▶ **Activity**:
Answer with one number only: the count of lines below that hold the word "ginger".

▶ **Input material**:

▼▼▼

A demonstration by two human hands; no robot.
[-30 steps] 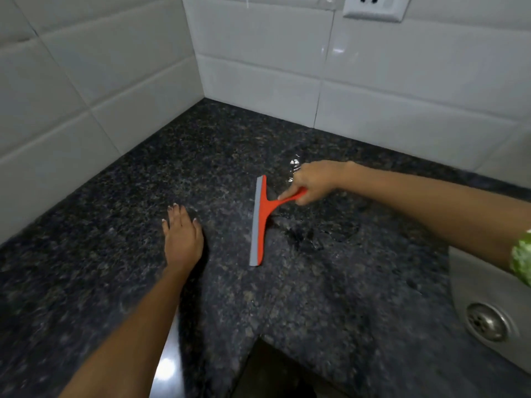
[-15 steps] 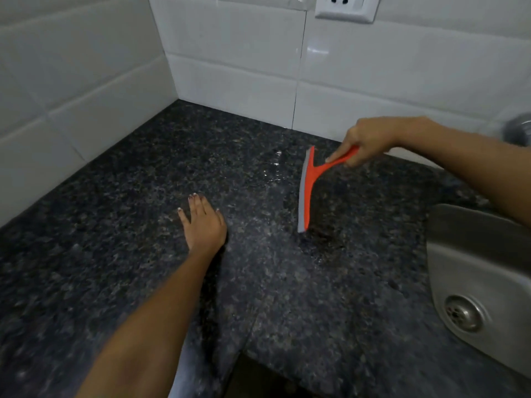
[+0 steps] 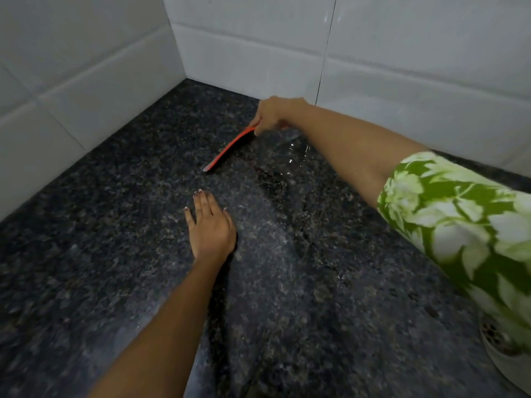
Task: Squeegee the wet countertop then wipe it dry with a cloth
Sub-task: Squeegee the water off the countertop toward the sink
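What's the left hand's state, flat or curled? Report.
Flat. The left hand lies palm down on the countertop, fingers stretched out and holding nothing.

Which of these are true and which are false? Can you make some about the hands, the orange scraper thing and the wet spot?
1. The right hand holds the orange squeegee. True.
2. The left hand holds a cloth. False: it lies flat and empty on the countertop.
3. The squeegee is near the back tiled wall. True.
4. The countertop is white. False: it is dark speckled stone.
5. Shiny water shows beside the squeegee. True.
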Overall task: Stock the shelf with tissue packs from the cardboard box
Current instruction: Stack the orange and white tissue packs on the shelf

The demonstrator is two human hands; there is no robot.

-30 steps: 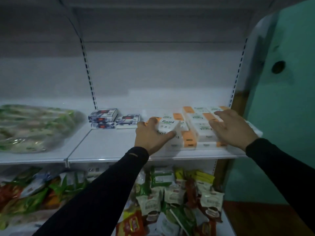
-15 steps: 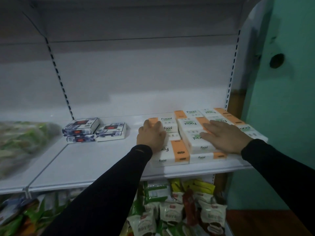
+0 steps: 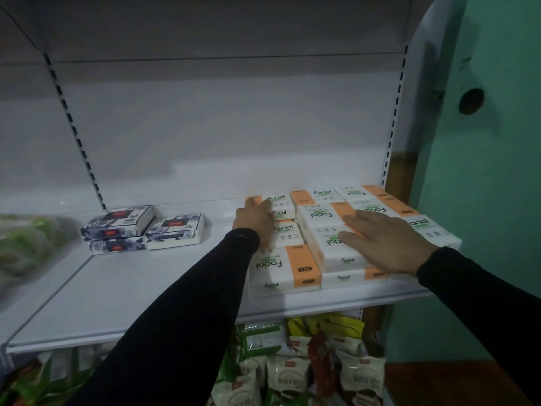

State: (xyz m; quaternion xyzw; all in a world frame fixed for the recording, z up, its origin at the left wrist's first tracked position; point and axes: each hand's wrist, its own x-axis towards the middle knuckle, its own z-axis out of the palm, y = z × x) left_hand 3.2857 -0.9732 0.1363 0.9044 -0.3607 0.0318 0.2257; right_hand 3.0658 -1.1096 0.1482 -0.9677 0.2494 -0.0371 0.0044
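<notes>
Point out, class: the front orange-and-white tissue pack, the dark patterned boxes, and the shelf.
front tissue pack (image 3: 281,266), head view: its top face.
dark patterned boxes (image 3: 120,219), head view: top box's lid.
shelf (image 3: 146,288), head view: bare white board.

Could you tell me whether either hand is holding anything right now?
Neither: the left hand and right hand rest flat on top of the tissue packs.

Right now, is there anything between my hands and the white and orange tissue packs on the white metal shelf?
Nothing visible. The left hand rests on the left side of the white and orange tissue packs, and the right hand lies flat on top of them. The white metal shelf bears both stacks.
</notes>
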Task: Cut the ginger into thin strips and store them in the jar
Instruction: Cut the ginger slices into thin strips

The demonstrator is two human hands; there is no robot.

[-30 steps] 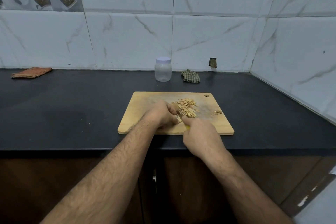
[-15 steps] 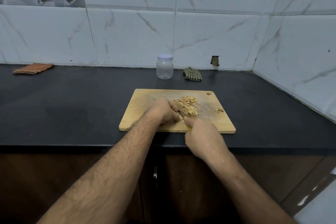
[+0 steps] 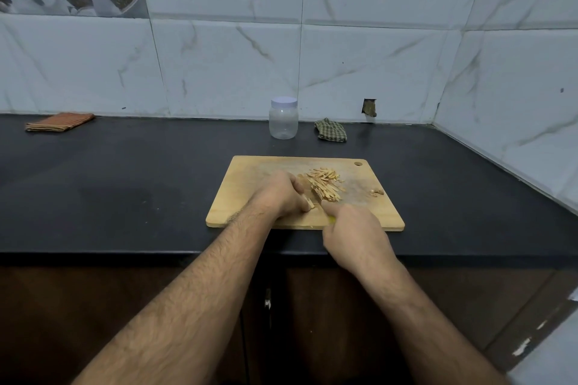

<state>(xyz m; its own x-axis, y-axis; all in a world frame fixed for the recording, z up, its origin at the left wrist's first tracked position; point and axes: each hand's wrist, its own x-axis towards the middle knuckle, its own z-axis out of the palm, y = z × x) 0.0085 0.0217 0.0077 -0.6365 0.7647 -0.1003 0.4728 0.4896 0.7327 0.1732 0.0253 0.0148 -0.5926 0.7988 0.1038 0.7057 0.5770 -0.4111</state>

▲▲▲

▶ **Output**:
2